If you want to keep some of those elements while the game being a bit more combat oriented, you might want to introduce him to Terraria. It doesn’t have the interpersonal RPG aspects but focuses more on exploring, fighting critters and building your world. Despite being 2D, you can really do a lot of creative stuff with it.

That’s not to imply that you shouldn’t show him Stardew Valley. It’s a very popular game among all ages and genders.

Agreed that Terraria is, if not a sister game to Stardew Valley, at least a second cousin.

There’s a bunch of games like this, where you explore and gather resources and build and maybe do some fighting and balance competing needs, and I will play these games until my fingers fall off. Minecraft, Terraria, Stardew Valley, Subnautica, and Oxygen Not Included all have some distant resemblance to one another, and I love them all.

If you’re having trouble getting him interested in Stardew Valley, but want to expand his reach beyond shooters, Subnautica might be a good gateway game: it’s heavily science-fiction, it’s first-person, and it’s jaw-droppingly gorgeous. While there’s a good deal more violence in the game than in Stardew Valley, you’re the subject of it, not the instigator; in almost all cases in the game, the way to emerge victorious from a battle is to swim the fuck away.

I think the general term for games like this is “sandbox”, as in, you start with a world, and you can build whatever you want in it, without instructions on “how to do it right”. But yeah, calling it one genre leads to some interesting contrasts, like the chill, relaxed Stardew and the constant-stress Don’t Starve being considered the same genre.

Note that Stardew Valley does have a kind of story mission you progress through linearly so it’s not 100% a sandbox. But it’s something you can pretty much do at your own pace so you’re not forced to do it at any time or at all.

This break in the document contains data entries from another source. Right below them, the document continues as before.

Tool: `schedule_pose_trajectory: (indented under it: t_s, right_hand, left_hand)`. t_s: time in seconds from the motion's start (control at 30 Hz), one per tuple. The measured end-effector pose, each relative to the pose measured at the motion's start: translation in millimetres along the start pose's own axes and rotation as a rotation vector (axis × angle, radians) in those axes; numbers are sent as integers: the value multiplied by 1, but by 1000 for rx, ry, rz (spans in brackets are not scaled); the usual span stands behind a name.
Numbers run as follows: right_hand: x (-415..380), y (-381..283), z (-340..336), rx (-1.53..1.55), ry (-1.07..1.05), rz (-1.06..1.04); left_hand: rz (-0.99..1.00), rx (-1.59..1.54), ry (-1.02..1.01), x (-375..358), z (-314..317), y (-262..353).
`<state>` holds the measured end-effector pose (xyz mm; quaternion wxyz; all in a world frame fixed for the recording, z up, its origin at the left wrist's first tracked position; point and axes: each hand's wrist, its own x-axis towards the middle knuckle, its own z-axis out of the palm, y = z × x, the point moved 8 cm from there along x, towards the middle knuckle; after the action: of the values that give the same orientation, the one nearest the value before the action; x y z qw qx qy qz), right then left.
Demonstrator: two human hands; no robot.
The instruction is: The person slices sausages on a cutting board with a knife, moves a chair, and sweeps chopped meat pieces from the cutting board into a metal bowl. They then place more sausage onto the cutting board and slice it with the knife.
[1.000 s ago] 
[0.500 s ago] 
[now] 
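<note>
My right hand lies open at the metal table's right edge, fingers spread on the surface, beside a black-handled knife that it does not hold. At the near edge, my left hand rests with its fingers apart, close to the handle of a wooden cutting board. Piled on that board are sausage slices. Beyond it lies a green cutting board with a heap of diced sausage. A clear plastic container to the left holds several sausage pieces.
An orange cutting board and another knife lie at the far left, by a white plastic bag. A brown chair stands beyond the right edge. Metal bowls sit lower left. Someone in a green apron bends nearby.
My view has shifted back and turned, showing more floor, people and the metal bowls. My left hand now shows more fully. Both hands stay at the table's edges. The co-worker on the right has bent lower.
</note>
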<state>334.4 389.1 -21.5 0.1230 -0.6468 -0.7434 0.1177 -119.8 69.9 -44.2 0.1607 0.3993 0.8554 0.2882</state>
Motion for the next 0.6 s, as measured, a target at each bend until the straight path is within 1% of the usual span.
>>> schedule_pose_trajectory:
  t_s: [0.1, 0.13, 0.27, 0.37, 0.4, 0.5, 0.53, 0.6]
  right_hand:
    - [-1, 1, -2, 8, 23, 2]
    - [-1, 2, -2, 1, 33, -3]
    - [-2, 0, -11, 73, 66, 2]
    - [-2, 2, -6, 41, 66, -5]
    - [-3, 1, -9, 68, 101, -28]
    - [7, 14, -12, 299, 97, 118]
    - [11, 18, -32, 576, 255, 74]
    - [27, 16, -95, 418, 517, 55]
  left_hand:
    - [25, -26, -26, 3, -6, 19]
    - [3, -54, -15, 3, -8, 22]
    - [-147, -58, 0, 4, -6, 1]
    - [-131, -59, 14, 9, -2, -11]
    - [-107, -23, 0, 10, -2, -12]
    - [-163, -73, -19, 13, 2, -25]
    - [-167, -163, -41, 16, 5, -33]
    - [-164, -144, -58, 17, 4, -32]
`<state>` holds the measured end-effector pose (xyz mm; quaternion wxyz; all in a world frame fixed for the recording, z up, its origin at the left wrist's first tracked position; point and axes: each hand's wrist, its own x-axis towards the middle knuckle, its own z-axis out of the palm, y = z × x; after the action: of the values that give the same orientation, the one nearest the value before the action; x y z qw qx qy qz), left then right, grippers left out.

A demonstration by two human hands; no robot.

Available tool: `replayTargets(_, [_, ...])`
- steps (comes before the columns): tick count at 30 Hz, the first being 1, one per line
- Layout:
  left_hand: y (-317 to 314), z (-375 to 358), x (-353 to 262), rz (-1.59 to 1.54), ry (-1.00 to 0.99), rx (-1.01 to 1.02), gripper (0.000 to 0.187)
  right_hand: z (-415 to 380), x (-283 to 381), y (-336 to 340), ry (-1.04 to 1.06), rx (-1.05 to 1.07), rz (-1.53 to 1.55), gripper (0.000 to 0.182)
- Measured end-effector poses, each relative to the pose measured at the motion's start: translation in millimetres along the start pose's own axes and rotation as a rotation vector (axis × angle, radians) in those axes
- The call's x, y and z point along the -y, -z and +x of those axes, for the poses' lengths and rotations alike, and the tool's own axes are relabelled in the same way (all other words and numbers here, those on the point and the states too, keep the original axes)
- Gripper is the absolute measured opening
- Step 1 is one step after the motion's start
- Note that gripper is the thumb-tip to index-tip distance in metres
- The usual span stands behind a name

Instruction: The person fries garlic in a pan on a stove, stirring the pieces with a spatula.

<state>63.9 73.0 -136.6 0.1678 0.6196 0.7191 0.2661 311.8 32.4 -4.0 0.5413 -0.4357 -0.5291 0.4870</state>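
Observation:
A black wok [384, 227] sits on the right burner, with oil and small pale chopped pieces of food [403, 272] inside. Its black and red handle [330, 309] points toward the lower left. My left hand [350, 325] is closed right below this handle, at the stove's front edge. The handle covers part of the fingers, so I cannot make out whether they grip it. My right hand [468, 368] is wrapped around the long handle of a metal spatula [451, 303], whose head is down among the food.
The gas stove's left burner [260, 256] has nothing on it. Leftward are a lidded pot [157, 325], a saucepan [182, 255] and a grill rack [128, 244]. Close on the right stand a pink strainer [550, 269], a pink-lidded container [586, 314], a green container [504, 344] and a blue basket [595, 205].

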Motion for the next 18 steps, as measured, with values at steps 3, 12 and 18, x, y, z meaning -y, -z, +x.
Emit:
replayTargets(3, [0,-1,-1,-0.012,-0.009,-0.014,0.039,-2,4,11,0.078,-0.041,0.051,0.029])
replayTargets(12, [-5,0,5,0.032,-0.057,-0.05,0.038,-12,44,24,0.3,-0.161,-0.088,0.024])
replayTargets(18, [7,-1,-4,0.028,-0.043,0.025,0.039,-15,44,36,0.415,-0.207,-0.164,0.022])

Well, there are quests that will come up at certain times on the calendar, but you can put them off indefinitely, and do them in any order. And there are multiple lines of progression, but again, you can work on any or none of them you like. The closest it has to a Big Quest is restoring the community center, but you can do the pieces of that in (almost) any order, and there’s an option to just give up on the whole thing.